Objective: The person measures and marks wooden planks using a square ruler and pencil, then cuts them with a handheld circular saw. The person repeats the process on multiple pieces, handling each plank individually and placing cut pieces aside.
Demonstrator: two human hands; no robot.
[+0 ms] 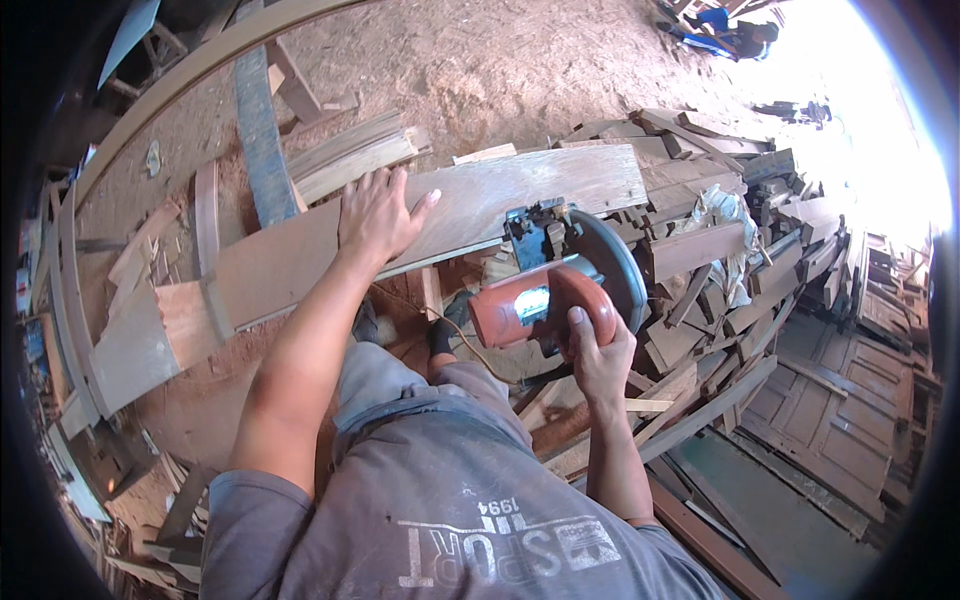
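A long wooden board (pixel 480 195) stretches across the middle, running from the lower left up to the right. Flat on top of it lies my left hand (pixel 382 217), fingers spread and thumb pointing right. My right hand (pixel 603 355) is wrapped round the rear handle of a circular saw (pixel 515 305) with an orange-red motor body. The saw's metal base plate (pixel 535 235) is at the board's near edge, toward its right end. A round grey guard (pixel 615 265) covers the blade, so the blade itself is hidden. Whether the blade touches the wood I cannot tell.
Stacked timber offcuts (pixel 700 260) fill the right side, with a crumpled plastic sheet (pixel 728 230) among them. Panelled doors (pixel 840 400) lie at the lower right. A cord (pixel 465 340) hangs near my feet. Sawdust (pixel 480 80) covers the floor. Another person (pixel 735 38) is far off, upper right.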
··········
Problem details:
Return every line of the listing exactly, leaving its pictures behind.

Written response:
Objective: The person measures and marks wooden planks using a square ruler and pencil, then cuts them with a handheld circular saw. The person repeats the process on multiple pieces, handling each plank individually and placing cut pieces aside.
Demonstrator: two human hands; no robot.
[+0 ms] 
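A long wooden board (pixel 480 195) stretches across the middle, running from the lower left up to the right. Flat on top of it lies my left hand (pixel 382 217), fingers spread and thumb pointing right. My right hand (pixel 603 355) is wrapped round the rear handle of a circular saw (pixel 515 305) with an orange-red motor body. The saw's metal base plate (pixel 535 235) is at the board's near edge, toward its right end. A round grey guard (pixel 615 265) covers the blade, so the blade itself is hidden. Whether the blade touches the wood I cannot tell.
Stacked timber offcuts (pixel 700 260) fill the right side, with a crumpled plastic sheet (pixel 728 230) among them. Panelled doors (pixel 840 400) lie at the lower right. A cord (pixel 465 340) hangs near my feet. Sawdust (pixel 480 80) covers the floor. Another person (pixel 735 38) is far off, upper right.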

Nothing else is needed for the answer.